● **WORK ORDER**
The lines to copy are those in the listing below that contain the word "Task".

(Beginning of EXERCISE MATERIAL)

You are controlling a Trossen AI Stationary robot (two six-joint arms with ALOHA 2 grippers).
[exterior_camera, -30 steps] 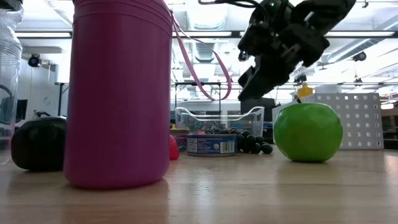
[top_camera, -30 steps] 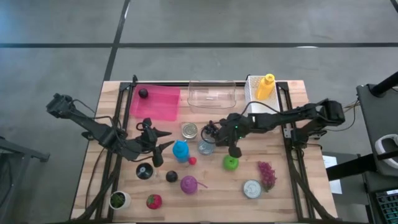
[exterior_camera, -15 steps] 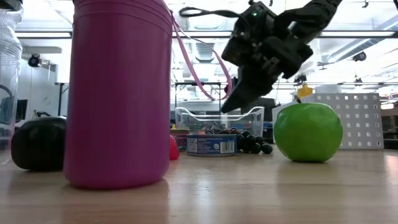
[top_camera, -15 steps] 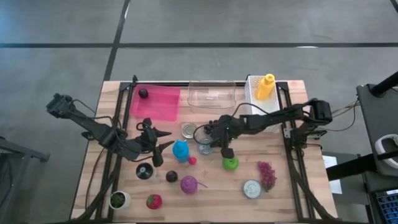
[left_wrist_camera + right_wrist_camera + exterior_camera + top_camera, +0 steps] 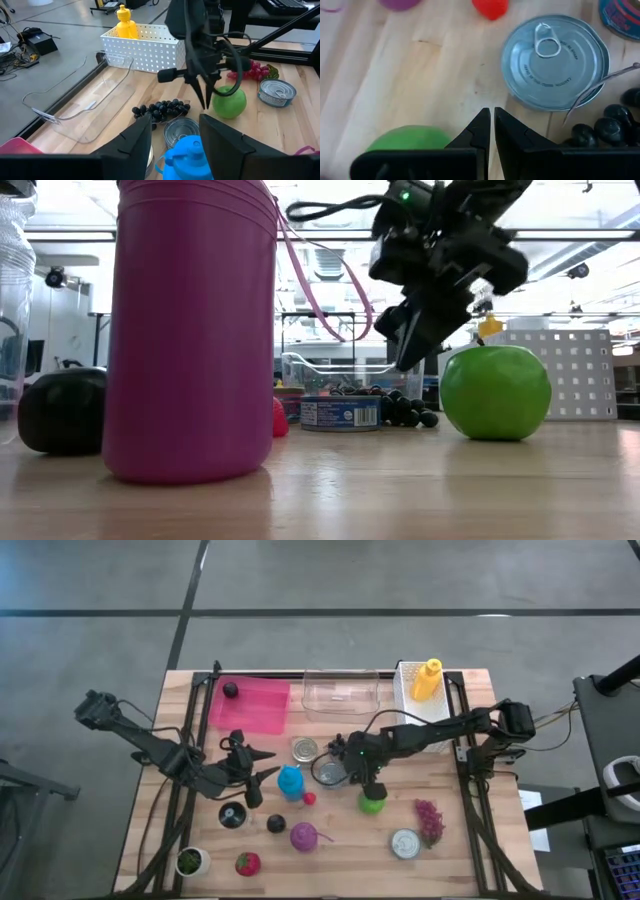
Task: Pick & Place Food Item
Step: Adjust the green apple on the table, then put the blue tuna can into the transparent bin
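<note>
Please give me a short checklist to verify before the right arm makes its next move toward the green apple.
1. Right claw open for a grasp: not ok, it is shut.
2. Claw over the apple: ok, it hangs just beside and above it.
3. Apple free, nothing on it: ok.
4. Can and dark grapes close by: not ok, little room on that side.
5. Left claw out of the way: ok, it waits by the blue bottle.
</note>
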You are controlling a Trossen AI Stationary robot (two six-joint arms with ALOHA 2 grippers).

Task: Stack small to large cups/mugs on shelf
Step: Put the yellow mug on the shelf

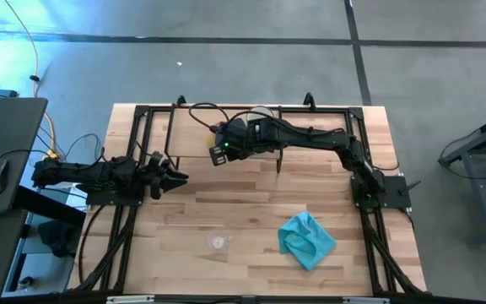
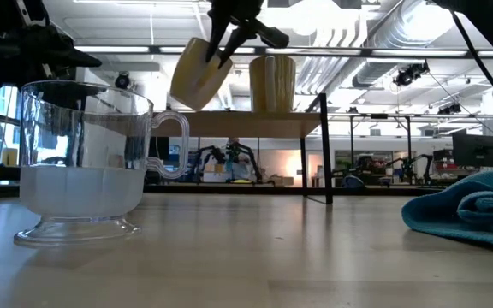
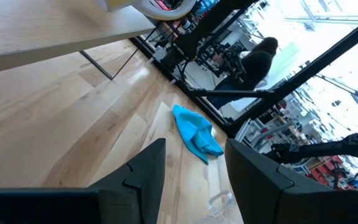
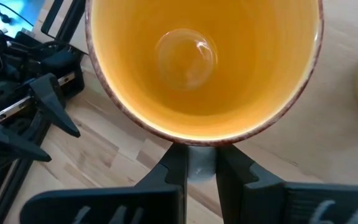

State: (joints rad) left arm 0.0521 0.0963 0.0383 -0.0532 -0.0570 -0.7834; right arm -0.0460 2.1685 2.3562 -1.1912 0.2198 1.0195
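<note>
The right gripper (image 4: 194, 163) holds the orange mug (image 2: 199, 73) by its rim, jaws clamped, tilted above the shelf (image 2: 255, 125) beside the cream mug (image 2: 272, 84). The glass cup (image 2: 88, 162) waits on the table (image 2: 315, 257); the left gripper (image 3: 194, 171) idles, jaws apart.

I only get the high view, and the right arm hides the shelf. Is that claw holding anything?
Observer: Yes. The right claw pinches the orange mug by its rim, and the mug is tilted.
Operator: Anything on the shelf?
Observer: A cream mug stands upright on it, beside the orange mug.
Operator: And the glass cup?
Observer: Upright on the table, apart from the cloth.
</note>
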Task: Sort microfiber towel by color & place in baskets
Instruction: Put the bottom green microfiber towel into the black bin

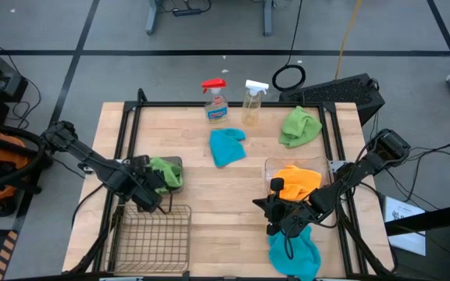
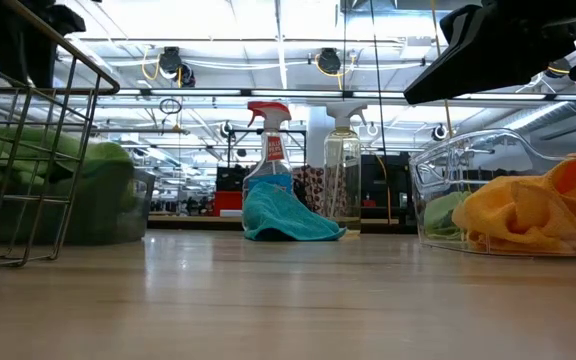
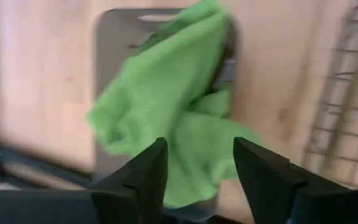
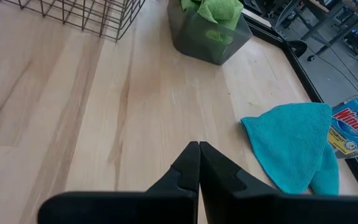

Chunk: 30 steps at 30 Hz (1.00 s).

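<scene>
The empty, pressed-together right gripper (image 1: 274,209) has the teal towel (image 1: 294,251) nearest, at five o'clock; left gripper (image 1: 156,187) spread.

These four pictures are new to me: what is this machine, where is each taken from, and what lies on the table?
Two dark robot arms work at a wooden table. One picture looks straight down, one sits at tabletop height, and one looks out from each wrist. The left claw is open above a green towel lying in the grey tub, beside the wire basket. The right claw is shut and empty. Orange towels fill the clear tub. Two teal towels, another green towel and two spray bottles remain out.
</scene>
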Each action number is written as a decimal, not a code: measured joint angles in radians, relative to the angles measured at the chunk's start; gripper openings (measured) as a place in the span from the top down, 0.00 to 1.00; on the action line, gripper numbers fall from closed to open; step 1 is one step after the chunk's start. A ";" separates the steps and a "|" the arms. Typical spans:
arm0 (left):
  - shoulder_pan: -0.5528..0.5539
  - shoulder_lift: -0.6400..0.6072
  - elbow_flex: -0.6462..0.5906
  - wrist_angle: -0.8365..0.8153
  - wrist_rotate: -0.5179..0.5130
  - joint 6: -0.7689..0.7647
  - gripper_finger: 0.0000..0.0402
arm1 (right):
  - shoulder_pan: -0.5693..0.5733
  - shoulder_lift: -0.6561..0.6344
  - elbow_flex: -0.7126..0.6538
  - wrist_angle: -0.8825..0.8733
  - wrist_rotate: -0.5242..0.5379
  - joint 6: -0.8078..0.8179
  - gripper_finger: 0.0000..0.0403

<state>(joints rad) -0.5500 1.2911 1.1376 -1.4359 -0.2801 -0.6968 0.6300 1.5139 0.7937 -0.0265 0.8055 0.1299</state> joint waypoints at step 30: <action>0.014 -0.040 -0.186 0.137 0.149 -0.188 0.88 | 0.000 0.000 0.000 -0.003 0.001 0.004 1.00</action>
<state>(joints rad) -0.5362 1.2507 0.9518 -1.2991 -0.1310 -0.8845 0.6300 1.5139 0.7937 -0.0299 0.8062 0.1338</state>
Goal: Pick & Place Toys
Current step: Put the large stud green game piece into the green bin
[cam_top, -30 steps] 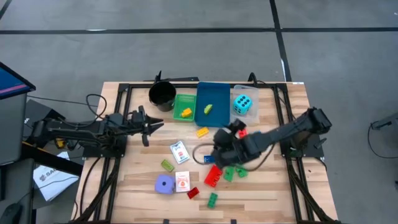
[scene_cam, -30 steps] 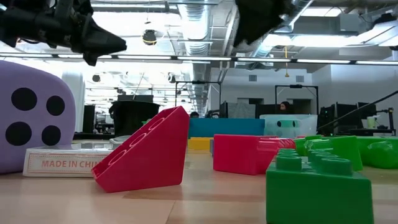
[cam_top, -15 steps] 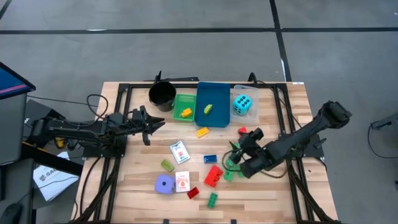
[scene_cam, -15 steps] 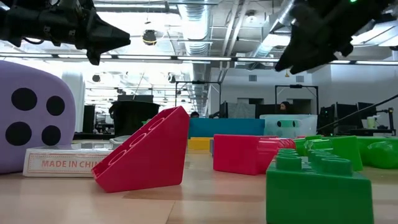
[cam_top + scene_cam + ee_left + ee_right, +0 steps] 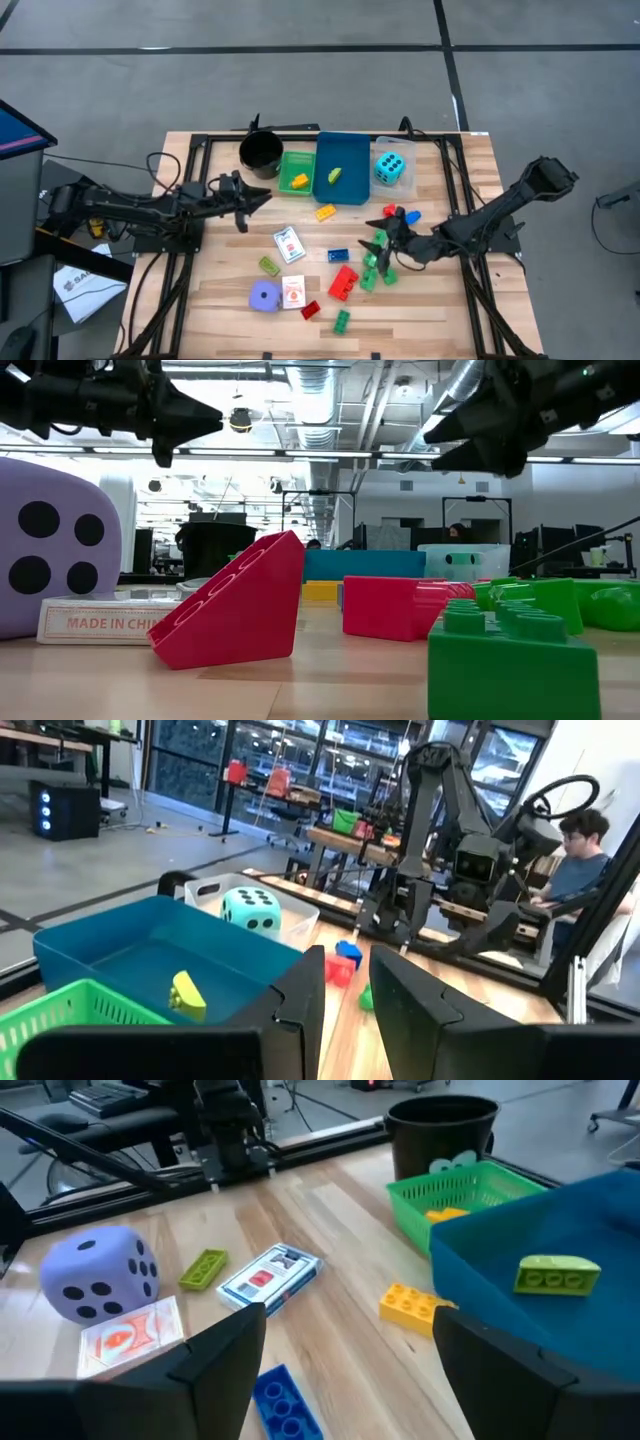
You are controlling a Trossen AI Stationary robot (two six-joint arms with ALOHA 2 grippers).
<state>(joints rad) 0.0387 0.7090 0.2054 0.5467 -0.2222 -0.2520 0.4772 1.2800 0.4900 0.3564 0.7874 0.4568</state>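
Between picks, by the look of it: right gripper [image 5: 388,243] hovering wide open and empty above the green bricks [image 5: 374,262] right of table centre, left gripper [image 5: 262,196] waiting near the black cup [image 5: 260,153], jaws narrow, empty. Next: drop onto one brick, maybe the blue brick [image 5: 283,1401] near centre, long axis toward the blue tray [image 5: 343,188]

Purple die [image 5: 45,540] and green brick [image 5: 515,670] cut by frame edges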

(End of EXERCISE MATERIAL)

● **ANSWER SECTION**
Task: Pick & Place Food Item
Task: Stack small to large cups/mugs on shelf
Task: Sort microfiber towel by color & place in baskets

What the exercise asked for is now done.